Aug 23, 2009: Welcome everyone!
 

I'm starting a blog to talk about a hobby project I'm undertaking for my house. The concept and basic implementation is best explained by showing a mock-up in action. Check out the video link below!

Why? Ok, now that you've seen the concept video - you may wonder about the why & how. To answer the why question, whenever I go somewhere beautiful I wish I could take that view home with me. I can take a photo, but when I get back home and look at - I just don't get the same feeling. To make something appear real, I need:

  • Motion - the more frames per second that can be shown, the more realistic movement looks
  • Immersion - the image needs to surround you. At any point in time, we see ~110 degrees around us which a small picture or screen fails to recreate
  • High resolution - The human eye can decern close to 0.3 pixels per arc minute.

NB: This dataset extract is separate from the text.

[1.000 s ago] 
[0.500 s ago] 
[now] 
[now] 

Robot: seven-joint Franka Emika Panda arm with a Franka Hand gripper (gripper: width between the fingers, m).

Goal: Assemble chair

Low resolution loses realism.
  • Sense of depth - We take depth ques through many means, one important que for distant objects is motion parallax which occurs when objects change position more slowly the further away they are from you.
  • Sound - Audio plays in important role in recreating a scene as well as proving some depth ques.

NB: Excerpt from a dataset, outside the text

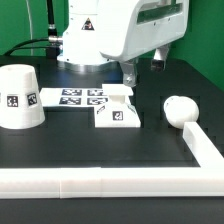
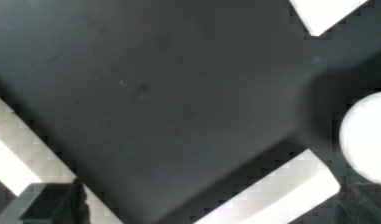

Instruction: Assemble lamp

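Exterior view: my fingers [image 1: 130,72] (opening: I cannot tell) hover above the base [image 1: 118,116], presumably poised to grasp it.

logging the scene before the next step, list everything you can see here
shade: one, white with tags, exterior view's left
marker board: one, white with tags, flat, mid-table
base: one, white, tagged, flat beside the marker board
bulb: one, white, exterior view's right
border rail: one, white, along the near and right table edges
table: one, black, under everything
arm: one, white, at the back
gripper: one, dark, above the base, opening unclear
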Action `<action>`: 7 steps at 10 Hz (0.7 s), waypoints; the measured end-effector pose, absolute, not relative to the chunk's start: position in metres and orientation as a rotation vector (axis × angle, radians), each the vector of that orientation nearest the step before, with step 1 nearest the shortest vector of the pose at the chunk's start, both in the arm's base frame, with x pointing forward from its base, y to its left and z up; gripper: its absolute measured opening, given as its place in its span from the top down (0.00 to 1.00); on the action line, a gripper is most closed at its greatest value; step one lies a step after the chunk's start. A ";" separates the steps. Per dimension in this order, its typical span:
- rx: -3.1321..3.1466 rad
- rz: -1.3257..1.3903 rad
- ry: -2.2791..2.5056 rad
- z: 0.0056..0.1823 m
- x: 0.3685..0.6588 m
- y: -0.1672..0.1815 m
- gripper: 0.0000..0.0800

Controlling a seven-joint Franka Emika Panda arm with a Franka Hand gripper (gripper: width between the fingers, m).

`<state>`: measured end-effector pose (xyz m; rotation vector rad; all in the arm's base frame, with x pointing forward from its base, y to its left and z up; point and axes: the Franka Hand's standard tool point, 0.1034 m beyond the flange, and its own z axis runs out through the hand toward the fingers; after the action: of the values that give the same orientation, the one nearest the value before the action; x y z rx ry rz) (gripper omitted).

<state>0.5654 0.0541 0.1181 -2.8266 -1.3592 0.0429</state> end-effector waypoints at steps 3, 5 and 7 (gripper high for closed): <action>-2.827 0.043 -1.359 0.118 0.565 0.054 0.13; -2.826 0.044 -1.359 0.118 0.565 0.054 0.13; -2.835 0.057 -1.350 0.117 0.528 0.045 0.13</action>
<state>0.5275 0.0447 0.1168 -2.8349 -1.3503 0.0574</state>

    Some of my favorite views:


    How? Ultra-high resolution isn't a new idea, today's newest movie video projectors use resolutions up to 4096x2160. While IMAX film can supposedly resolve vertical lines at nearly twice this resolution. Red digital cinema sells digital cameras that can film at 4096x2160 (8 megapixels at 24fps), and has announced plans to sell a 28000 X 4000 camera later this year (112 megapixels) at 30 fps. My goal is to achieve somewhere around 100 megapixels at 60 fps which more than double announced cameras from red.com. To accomplish this resolution there are several challenges for recording, editing, and display.

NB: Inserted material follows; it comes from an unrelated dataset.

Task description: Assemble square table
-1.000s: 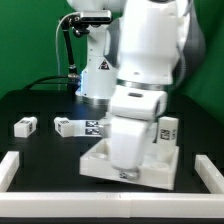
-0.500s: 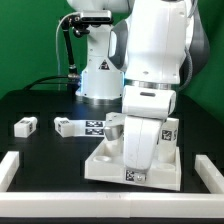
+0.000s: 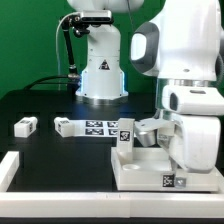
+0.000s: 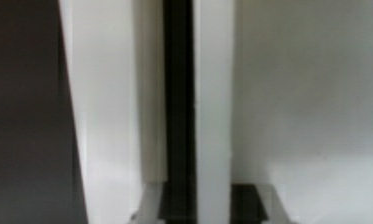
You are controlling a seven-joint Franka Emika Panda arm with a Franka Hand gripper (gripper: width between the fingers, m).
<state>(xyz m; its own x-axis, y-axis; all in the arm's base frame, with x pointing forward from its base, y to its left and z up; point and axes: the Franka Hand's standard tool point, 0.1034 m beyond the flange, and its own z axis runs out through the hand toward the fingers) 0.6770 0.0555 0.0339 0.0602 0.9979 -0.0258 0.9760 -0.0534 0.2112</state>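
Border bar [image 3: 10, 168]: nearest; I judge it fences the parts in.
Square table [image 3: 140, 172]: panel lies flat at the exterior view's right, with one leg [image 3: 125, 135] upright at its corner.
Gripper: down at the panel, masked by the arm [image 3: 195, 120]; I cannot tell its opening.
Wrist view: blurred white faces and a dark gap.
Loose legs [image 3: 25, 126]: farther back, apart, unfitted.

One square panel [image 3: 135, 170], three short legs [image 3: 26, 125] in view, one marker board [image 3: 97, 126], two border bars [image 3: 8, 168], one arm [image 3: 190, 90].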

    Filming. At this time, I'm thinking the least expensive option is to buy a bunch of low-end HD video cameras and configure them such that each one films a part of the scene, and then stitch the video frames from each camera together to form a larger frame. 100 megapixels could be accomplished for about $30,000 which is considerably cheaper than an IMAX camera (up to $500k new), Red camera ($30k for 1/5th the resolution). As well, prices at the low end of cameras come down significantly faster than the high-end. I'm still looking at cameras but my leading choices right now are Aiptek Action HD GVS and Sanyo VPC-FH1 HD.


     

    Aug. 30, 2009 Updating with some related links

  • A True Virtual Window, A thesis by ADRIJAN SILVESTER RADIKOVIC
    A PHD student who describes how he implemented a similar idea. The main difference between his implementation and what I'm targeting are:
    - He used a static image, I'm planning to do video at 60fps
    - I'm planning higher reolutions than he used (100 megapixels versus 67 megapixels
    (100 megapixels at 60fps may be a pipe dream, but I'd like to try!)
    - He used only one camera for head tracking sampling at a fairly low framerate, I'm planning to use 6+ sampling at 100fps
    - He performed head tracking using the normal visible color specture, I'm planning to use infared lights and sample images in infared color specture.
    - He used a pan and zoom camera for head tracking, I'm planning on using static cameras.
    - He used only one video display and computer for rendering, I'm planning on using multiple displays and computers
  • Panoramic Video Textures
    A method to create high-resolution looping video is presented using a single panned video camera.br<> This technique is very interesting, but is limited in the types of scenes that can be recorded and replayed.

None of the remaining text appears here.